No they aren't. This has nothing to do with Ubuntu. I just happened to
notice the problem whilst doing some testing there.
aptftparchive-style URLs are the same wherever they are used, and
multistrap can't use them without my (small) patch. 

> I don't have a problem with specifying that
> repositories for multistrap need to be in a particular form, at least
> until after Squeeze.

But apt supports these and they are quite common, and the idea is that
multistrap doesn't get in the way of the stuff apt supports, and I've
done the work to support them so why not just put in the support?  I'm
talkoing about putting it into SVN, not necessarily doing another
release for squeeze - that would require talking to the release
managers.

> > Exactly how we decide whether we are doing a chroot or an image is a
> > good question. (yet another) explicit config option is probably the
> > right answer. However the (temporary) nobbling part should probably be
> > automatic according to this rule: "if doing the configuring in a
> > chroot, either natively or via qemu, then things must be temporarily
> > nobbled. If the image is intended to be a real image then this
> > nobbling must be reverted before running live.". Anyone disagree?
> 
> I don't think this should be done in multistrap itself. I am also not
> convinced that the rule is that black-and-white. Packages can look
> after these things themselves, it doesn't have to be something done
> from outside (which, IMHO, is usually the wrong way to do this).

Maybe. I thought that to start with, but after thinking about it for a
while I changed my mind. In principle every package could contain the
same support that udev does for detecting chroots and do different
things accordingly. But that's a lot of packages which start services,
and it is both more reliable and a lot less code to deal with
sandboxing the environment in the chroot-creation software. This
approach is already proven in debootstrap.

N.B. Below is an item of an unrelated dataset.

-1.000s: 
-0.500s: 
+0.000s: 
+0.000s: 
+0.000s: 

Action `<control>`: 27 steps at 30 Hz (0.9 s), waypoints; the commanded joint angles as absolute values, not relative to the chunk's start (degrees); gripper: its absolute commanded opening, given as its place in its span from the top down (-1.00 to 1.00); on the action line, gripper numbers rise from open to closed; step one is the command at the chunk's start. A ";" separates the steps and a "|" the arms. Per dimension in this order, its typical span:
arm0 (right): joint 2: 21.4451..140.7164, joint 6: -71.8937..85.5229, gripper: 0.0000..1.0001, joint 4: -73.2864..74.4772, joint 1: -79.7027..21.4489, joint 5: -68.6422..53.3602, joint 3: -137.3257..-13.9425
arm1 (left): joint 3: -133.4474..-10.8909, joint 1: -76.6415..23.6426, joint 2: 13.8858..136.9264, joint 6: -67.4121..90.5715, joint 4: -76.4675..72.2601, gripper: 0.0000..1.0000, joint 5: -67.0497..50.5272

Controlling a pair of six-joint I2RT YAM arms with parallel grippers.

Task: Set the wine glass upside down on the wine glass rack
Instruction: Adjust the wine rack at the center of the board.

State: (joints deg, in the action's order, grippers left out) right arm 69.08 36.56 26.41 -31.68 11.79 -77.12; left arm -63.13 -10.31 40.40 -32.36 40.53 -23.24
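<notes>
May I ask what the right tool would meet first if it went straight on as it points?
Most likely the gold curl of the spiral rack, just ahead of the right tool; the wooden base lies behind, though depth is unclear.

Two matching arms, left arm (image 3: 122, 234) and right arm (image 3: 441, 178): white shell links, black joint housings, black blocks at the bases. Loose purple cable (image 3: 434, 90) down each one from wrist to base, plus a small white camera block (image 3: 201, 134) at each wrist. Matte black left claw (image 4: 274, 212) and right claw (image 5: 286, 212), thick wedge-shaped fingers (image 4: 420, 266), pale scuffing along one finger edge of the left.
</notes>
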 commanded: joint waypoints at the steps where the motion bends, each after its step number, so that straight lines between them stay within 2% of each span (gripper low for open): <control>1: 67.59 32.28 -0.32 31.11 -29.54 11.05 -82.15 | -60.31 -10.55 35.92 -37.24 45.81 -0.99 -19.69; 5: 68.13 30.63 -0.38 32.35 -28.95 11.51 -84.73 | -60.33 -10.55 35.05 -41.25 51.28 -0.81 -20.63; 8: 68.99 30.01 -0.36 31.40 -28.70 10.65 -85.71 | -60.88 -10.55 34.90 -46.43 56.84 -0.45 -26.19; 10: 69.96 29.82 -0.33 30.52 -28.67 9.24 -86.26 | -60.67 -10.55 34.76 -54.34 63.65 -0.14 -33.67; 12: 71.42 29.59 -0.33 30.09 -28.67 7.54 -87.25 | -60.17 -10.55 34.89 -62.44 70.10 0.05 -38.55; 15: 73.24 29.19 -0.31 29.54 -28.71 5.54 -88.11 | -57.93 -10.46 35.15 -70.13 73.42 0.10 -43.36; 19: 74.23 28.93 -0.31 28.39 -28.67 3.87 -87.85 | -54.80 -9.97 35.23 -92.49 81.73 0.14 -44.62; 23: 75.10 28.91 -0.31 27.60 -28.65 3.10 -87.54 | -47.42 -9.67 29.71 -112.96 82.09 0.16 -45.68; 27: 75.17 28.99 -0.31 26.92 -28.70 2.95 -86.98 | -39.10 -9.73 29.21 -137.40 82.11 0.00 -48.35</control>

We could try and find a good way for each package to do the chroot
detection and for them all to the DTRT, but that's a long-term job. We
might well have to implement something in multistrap in the meantime
anyway. I guess if init could tell whether it was being called from a
chroot then it could deal with this itself - that might be worth
investigating.  

The current multistrap support is nothing more than a chroot.sh script
that a config can choose to run, so it's entirely non-invasive. 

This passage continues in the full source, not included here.